* **How to complete this task**
How many lines in this data contain the string "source"? Reply with the number only.

* **Excerpted data**
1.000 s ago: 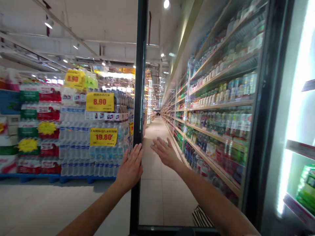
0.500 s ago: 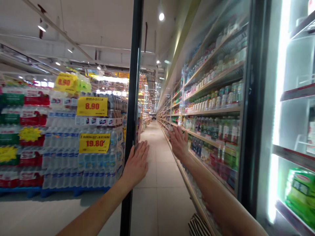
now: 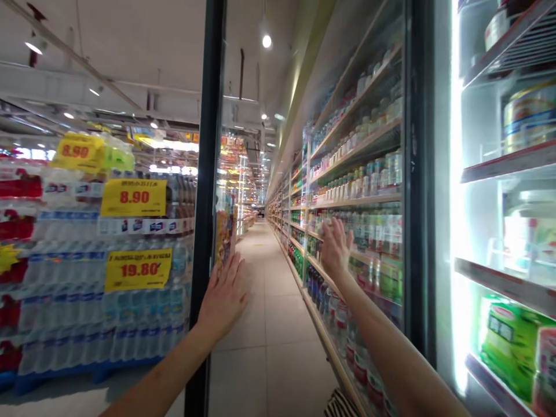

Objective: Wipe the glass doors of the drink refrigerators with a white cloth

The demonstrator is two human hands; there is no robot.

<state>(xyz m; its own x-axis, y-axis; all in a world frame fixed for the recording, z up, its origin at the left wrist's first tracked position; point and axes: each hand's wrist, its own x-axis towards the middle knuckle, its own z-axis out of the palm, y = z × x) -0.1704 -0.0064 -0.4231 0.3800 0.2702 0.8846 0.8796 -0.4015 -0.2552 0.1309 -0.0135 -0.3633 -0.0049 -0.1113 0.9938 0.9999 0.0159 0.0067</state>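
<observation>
Head view: bottles [image 3: 87,313] stand left of the glass door [image 3: 211,127], bright shelves [image 3: 504,282] right. The left hand [image 3: 223,298] is by the door's left edge, the right hand [image 3: 336,250] before its glass; both spread wide, holding nothing.

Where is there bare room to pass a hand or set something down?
Across the glass pane, between left hand and right hand. Bare floor shows through it, between the black door frame and the drink shelves. Crowded: the bottled-water stack and the lit shelf holding a green pack.
</observation>
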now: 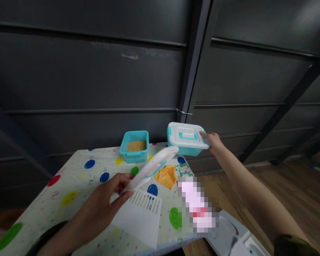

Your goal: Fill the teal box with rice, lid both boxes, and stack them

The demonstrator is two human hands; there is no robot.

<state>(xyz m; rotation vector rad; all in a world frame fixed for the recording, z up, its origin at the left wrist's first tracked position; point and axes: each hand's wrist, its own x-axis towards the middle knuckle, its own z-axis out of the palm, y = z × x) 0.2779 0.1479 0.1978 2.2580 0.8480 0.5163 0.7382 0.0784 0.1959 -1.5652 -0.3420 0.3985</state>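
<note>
My left hand (pixel 106 199) pinches a white plastic lid (pixel 152 167), tilted up on edge, with turquoise on its face. It is above a white slotted flat piece (pixel 138 220) on the table. At the back right, my right hand (pixel 213 140) grips the right end of a turquoise storage box (pixel 185 150) with a white lid and turquoise handle; its thumb lies on top, and the other fingers are mostly hidden. Whether that box touches the table I cannot tell. Left of it stands an uncovered turquoise box (pixel 134 157) with yellowish beans or grains (pixel 137 145) inside.
A yellow cloth (pixel 166 176) lies mid-table, beside a blurred-out pink item (pixel 196 204). Balloon-print cloth covers the table (pixel 82 192). A dark panelled wall (pixel 96 78) rises behind. A grey-white object (pixel 237 231) is low at right, beside the wooden floor (pixel 277 185).
</note>
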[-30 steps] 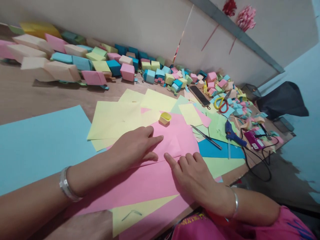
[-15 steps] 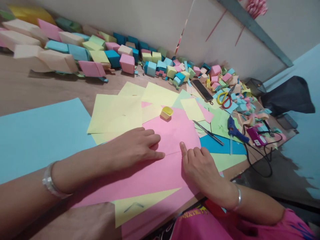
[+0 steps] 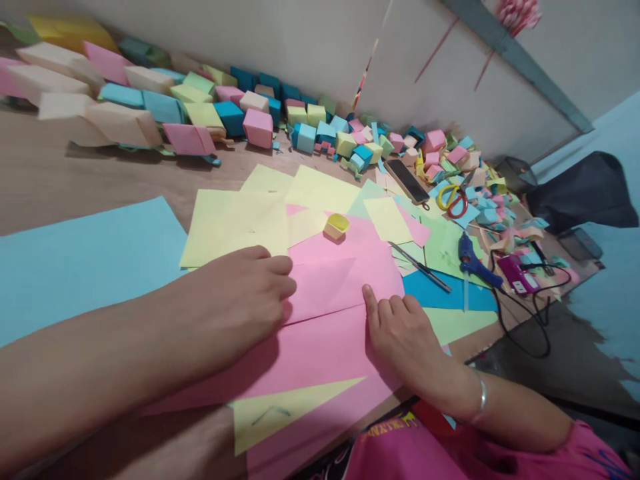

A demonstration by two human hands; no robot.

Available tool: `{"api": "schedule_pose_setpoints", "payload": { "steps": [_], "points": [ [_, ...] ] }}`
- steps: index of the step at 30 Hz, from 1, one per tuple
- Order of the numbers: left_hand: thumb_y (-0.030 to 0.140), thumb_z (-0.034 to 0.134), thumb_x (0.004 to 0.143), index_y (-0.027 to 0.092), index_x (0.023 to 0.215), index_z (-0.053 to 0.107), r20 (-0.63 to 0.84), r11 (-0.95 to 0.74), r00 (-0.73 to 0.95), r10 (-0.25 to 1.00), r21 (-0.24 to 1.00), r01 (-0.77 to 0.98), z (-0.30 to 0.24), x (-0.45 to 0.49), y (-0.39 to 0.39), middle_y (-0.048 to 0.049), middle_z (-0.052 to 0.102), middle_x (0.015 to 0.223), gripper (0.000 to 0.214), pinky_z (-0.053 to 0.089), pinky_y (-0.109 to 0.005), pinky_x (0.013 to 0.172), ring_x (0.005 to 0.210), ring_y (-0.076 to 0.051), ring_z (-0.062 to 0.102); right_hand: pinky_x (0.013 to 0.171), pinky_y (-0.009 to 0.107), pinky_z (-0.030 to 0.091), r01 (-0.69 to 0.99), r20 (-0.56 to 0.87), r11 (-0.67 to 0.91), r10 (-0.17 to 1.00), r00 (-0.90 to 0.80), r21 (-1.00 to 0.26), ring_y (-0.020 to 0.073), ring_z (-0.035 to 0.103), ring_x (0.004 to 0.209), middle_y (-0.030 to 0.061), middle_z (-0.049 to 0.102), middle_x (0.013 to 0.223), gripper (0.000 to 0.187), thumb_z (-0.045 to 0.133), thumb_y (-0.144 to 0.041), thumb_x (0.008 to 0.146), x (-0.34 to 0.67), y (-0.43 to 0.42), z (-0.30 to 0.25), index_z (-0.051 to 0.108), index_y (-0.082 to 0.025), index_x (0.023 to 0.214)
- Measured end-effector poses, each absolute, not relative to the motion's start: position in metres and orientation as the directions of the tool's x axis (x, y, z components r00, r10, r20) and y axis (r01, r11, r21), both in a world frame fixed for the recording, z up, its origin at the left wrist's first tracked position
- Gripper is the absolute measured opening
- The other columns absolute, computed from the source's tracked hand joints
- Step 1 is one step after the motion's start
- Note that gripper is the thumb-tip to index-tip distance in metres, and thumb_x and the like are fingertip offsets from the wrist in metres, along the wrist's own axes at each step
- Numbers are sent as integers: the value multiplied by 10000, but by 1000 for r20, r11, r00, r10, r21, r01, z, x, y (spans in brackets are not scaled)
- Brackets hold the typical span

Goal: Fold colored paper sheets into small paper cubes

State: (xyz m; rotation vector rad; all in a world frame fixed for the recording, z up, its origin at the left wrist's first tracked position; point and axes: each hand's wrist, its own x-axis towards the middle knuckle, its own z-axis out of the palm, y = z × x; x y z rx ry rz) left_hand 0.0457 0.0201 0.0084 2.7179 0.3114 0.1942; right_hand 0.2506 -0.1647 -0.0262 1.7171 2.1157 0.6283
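Note:
A large pink paper sheet (image 3: 320,347) lies folded on the wooden table (image 3: 60,180), its folded flap (image 3: 340,283) lying toward the far side. My left hand (image 3: 240,300) rests on the fold's left end, fingers curled and pressing down. My right hand (image 3: 405,337) lies on the sheet's right part, its index finger stretched out along the crease and the other fingers bent. Neither hand lifts the paper. A yellow triangle of paper (image 3: 280,413) lies on the pink sheet near me.
Yellow sheets (image 3: 235,220), a light blue sheet (image 3: 85,260) and a small yellow box (image 3: 336,227) surround the pink one. Right: a thin dark tool (image 3: 420,267), blue glue gun (image 3: 473,263), phone (image 3: 409,181), scissors (image 3: 450,199), cables. Several folded paper boxes (image 3: 258,127) line the wall.
My left hand has slid left along the crease and its fingers have curled in. The right index finger moved right along the fold, then stayed. The flap now lies flatter.

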Motion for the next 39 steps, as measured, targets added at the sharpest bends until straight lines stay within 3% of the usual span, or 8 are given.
{"api": "schedule_pose_setpoints", "payload": {
  "steps": [2,8,12,16,22,26,31,39],
  "points": [
    [100,558,781,230,616,619,76,-937,989,130,334,98,12,53,21,-33,548,665,219,338,-344,657,711,-199,487,567,368,254,818,16,168,977,-212,550,191,455,584,42,535,625,522,455,25,835,250,-164,-26,451,39,1356],
    [342,707,737,156,1141,602,52,-899,917,395,226,374,-9,62,25,-99,613,918,457,329,-336,667,801,-248,523,565,372,269,824,38,165,975,-221,542,195,467,580,47,533,636,502,445,17,827,248,-163,-28,472,48,1327],
    [335,741,671,190,1101,610,6,-855,891,454,283,434,-19,60,29,-64,613,844,471,303,-320,643,770,-241,511,568,374,299,840,27,160,979,-203,519,203,480,600,51,544,649,535,454,16,820,251,-165,-31,437,39,1354],
    [246,661,701,217,821,663,-81,-770,877,473,446,457,-14,62,31,-30,597,758,124,325,-306,631,743,-217,533,587,358,346,900,-29,217,974,-223,377,194,502,644,47,572,702,506,478,25,808,263,-158,-11,491,-45,1309],
    [201,548,794,195,683,625,21,-725,856,516,543,424,-4,64,32,-39,624,784,135,382,-317,691,792,-207,555,861,404,426,946,136,310,937,-320,94,288,475,1113,184,531,1254,534,649,-313,856,269,-108,31,470,-121,1321],
    [259,505,852,190,853,649,167,-682,748,643,570,459,-5,64,36,-45,657,818,160,404,-329,724,816,-213,577,720,344,410,901,-131,435,892,-432,-14,239,533,905,118,618,1036,500,753,-399,754,253,-79,30,572,-135,1139],
    [351,506,870,194,854,660,224,-526,591,775,747,406,-5,63,45,-22,678,807,221,420,-277,636,702,-163,586,601,291,316,883,-292,450,834,-469,-133,144,498,678,46,623,796,68,636,-218,833,243,-57,30,617,-153,827],
    [359,538,853,186,796,679,297,-432,378,877,831,349,-6,59,57,-20,686,735,230,447,-256,641,684,-156,605,608,281,333,835,-292,445,793,-535,-323,171,522,740,66,637,865,341,739,-301,739,234,-57,27,591,-136,999]
  ]
}}
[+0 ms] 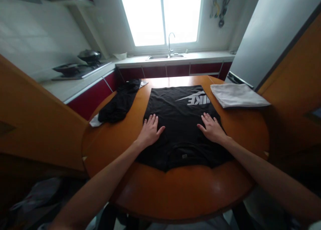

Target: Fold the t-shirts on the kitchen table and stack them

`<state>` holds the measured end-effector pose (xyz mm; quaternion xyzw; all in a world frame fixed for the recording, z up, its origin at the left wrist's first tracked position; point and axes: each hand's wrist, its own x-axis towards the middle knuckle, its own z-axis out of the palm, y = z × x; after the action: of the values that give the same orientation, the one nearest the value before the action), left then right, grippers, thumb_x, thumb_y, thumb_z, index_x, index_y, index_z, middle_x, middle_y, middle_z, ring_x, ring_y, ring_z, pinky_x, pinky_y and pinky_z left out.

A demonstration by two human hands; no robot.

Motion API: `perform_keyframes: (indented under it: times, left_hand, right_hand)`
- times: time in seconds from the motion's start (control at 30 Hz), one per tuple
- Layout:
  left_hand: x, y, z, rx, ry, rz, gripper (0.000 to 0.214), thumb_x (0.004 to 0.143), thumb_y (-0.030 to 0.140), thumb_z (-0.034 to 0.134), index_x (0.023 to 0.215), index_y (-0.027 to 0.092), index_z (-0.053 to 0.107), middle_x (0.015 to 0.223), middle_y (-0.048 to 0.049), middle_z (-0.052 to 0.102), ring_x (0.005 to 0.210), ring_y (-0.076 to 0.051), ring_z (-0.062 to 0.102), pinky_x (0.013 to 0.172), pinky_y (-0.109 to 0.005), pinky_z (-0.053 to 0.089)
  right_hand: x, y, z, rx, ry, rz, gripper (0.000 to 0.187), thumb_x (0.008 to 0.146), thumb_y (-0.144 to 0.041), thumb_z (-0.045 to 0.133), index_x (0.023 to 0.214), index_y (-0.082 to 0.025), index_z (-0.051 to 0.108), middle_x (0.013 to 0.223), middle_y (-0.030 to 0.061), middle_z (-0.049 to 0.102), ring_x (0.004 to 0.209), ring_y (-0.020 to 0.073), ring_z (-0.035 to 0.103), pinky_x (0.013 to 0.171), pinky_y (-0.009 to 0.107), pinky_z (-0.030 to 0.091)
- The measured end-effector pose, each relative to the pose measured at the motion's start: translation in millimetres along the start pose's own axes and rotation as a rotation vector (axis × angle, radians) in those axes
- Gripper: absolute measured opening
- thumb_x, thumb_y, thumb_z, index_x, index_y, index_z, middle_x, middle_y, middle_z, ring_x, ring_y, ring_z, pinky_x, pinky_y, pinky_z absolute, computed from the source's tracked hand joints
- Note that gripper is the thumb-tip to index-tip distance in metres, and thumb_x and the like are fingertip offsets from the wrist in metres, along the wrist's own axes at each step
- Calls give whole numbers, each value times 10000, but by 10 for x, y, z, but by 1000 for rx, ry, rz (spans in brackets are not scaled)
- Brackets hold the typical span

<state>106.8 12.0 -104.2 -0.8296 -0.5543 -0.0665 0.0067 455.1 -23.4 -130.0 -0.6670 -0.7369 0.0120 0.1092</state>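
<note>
A black T-shirt (180, 123) with a white printed logo lies spread out on the round wooden table (190, 193), its neckline toward me. On its left side rests my left hand (149, 131), fingers stretched out and palm down. My right hand (212, 128) lies open and flat on the shirt's right side, below the printed letters. Neither hand grips the fabric. The part of the shirt beneath both palms is hidden.
A crumpled black garment (120, 104) with white parts lies at the table's left. Folded whitish cloth (238, 94) sits at the right. Beyond are a counter with a sink (165, 56), a stove holding a pan (90, 55), and a refrigerator (271, 32).
</note>
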Motion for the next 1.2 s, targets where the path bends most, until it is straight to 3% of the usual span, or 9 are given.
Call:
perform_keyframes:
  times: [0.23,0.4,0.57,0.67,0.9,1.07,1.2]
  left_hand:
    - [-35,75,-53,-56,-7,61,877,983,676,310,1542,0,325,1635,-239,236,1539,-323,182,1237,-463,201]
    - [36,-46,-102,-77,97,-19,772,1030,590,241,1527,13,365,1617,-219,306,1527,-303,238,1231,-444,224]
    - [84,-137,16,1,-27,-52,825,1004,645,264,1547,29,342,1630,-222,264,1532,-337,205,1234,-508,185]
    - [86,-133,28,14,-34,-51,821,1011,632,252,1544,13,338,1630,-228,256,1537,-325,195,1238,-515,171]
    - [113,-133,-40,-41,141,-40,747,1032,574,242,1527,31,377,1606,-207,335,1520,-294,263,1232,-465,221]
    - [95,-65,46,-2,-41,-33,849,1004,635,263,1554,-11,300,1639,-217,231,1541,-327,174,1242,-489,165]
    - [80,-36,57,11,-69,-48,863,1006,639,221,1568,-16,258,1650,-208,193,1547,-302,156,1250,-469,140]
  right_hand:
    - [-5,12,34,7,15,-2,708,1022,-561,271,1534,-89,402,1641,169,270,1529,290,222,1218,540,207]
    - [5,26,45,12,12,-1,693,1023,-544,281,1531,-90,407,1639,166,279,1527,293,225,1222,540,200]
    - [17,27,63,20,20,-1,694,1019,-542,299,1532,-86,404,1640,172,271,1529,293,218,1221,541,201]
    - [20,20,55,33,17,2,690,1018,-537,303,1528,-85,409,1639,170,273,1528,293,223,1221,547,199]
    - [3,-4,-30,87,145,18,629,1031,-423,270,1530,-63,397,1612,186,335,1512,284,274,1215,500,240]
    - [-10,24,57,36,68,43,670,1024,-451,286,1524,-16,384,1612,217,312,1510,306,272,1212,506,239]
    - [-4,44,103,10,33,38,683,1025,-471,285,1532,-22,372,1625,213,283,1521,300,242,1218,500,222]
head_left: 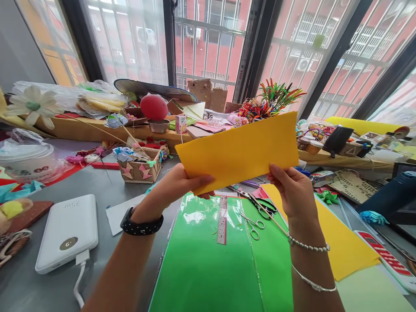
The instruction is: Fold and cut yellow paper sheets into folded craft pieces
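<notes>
A rectangular piece of yellow paper [240, 149] is held up in the air, tilted so its right end is higher. My left hand [183, 182] grips its lower left corner, thumb in front and fingers behind. At the lower right edge, my right hand [290, 186] pinches the same sheet between thumb and fingers. Below the hands lies a green sheet [208, 268] under clear plastic, with a patterned ruler [222, 221] on it. Small scissors [253, 224] and black-handled scissors [264, 206] rest beside the ruler, along with a thin wooden stick [271, 216].
More yellow paper [347, 242] lies on the right, near a red-and-white device [386, 260]. To the left are a white power bank [69, 232] with a cable and a cardboard box [141, 167] of paper flowers. Craft supplies and a red balloon [154, 107] crowd the windowsill.
</notes>
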Demonstrator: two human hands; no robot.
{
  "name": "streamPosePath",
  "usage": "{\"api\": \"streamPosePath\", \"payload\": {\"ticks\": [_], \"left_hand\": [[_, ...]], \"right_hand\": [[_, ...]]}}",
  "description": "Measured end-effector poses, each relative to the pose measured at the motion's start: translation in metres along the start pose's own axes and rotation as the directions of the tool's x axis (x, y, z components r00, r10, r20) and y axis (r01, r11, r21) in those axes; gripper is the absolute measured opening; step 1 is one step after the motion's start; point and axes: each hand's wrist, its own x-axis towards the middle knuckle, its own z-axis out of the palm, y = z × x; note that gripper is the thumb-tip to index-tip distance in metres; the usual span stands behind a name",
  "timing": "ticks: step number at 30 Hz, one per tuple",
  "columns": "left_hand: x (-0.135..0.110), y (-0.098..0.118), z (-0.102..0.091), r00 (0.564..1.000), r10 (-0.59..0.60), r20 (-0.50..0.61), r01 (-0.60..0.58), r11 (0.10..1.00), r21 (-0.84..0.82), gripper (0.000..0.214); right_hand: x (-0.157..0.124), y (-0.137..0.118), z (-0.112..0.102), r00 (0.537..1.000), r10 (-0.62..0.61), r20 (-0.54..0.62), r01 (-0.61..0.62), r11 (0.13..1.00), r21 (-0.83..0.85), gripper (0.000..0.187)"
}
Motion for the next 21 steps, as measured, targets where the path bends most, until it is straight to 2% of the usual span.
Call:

* **Task answer**
2